Tal vez tu quieras seguir creyendo en las casualidades, pero te confieso -hoy- que no hubo nada casual allí, que todo fue real-rematada- y decididamente premeditado, con alevosía como dicen los libros de Derecho en los que me sumerjo día a día.
Todo lo que hice, dije, usé fue planeado con antelación para poder sacarte una sonrisa, un mensaje... para dejar tu camisa tirada en la mitad de la sala y tu pantalón enredado junto a mi jean en el suelo de tu cuarto.
De hecho, no usé escote en tu presencia hasta ese día, como asomándote la posibilidad de que pudieras ver mis senos en medio de algún movimiento brusco.
Creo que tú, con tus canas y tu experiencia, no te has puesto a pensar que yo también se jugar este juego.

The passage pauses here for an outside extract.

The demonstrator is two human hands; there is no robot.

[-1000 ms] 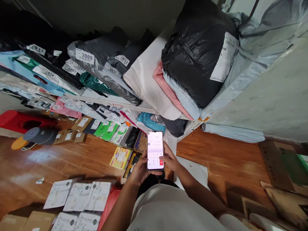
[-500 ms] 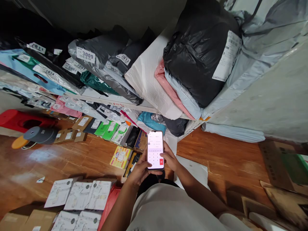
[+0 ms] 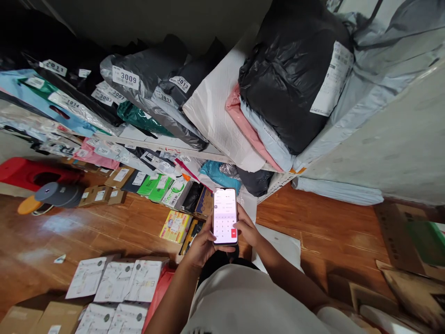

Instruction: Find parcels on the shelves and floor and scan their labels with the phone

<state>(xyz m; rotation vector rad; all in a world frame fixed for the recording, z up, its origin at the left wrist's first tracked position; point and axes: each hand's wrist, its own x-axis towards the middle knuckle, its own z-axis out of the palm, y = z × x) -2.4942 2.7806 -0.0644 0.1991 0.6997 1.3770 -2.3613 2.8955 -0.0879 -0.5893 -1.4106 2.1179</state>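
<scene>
A smartphone (image 3: 225,215) with a lit screen showing a number keypad is held upright in front of me. My left hand (image 3: 199,246) wraps round its left edge and bottom, thumb on the lower screen. My right hand (image 3: 247,229) grips the right edge, its thumb near a red key. Behind the phone a white shelf (image 3: 194,151) carries numbered parcels, among them a grey bag labelled 3009 (image 3: 146,74).
A big black bag (image 3: 288,74) lies on pink and white parcels at the shelf's end. Small boxes (image 3: 99,195), a yellow packet (image 3: 175,226) and white mailers (image 3: 114,280) lie on the wooden floor. Flattened cardboard (image 3: 406,273) lies right. A red stool (image 3: 31,172) stands at the left.
The view has drifted slightly. My right thumb has shifted a little over the keypad; both hands stay on the phone.
</scene>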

A ver, déjame ayudarte a despejar tus dudas... ¿no te fijaste que la camisa que usé ese día era amarrada al cuello, carente de cierres y botones?. ¿No pensaste por un momento que yo estaba estratégicamente ubicada cerca de tu casa?...
Quizás, necesitas más ayuda para leer mis señales, pero ¿no te pareció sospechoso que estuviera parada frente al mural de tu casa, de espaldas a ti?, ¿que me acariciara la nuca despreocupadamente tratando de llamar tu atención?.

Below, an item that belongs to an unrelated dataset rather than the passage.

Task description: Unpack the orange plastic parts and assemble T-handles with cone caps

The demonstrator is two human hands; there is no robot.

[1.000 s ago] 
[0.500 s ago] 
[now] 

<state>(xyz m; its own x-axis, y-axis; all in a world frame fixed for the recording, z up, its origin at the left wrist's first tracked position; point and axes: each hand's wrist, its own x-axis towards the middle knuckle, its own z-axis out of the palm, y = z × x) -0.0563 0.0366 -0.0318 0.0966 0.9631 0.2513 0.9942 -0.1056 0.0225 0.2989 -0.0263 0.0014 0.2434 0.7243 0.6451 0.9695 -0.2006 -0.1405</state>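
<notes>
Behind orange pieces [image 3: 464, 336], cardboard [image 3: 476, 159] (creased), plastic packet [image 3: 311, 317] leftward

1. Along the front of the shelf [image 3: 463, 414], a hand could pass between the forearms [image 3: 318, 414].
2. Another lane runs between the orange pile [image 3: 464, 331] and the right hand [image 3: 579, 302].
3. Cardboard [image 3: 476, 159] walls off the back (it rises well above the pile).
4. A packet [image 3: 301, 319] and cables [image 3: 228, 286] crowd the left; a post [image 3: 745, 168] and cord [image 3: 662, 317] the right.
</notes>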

Asumo, que ahora estás recordándolo todo.
Rememorando minuto a minuto todo lo que pasó de tu carro a tu cocina, de tu cocina a la sala, y de la sala a tu cuarto. Pensando que no es posible que una chiquilla como yo supiera como dominarte.
Y sí, es verdad que soy yo la que luce los moretones y mordiscos que dejaste en mi cuerpo, pero me conformo pensando que son mis medallas por haber dado semejante actuación. Por haberte leído hasta los malos pensamientos, por haber adivinado qué es lo que te enciende. Por haber sido tan astuta que ni siquiera te di una sola respuesta a tus preguntas.
Porque logré que me preguntaras de donde había salido y porque me había tardado tanto en aparecer. Porque logré que te invadieran al mismo tiempo el deseo y la culpabilidad.
Porque por un momento fui la personificación total de las casualidades, dormitando desnuda y enredada en tus sábanas.
Y soy experta en sembrarte dudas, en decir -solamente- lo que quieres escuchar, porque no me molesta halagarte y decirte que ''eres demasiado bueno'', que ''tengo sed de tu sudor en mi piel''. En hacerte creer que tienes todo bajo control y que me siento jodidamente cómoda paseando desnuda por tu casa, salpicada de cerveza y fluidos... porque te dejé con ganas de más... y eso te cabrea y te excita en la misma medida.
¿Viste, que entre tanta dulzura tengo encerrada un poquito de maldad?. Una maldad que quiere volver a sentirte...
Y sí, ahora sé que te vas, pero si te dejo buscar entre los paréntesis de mis piernas lo que no se te ha perdido, creo que vas a querer volver más rápido.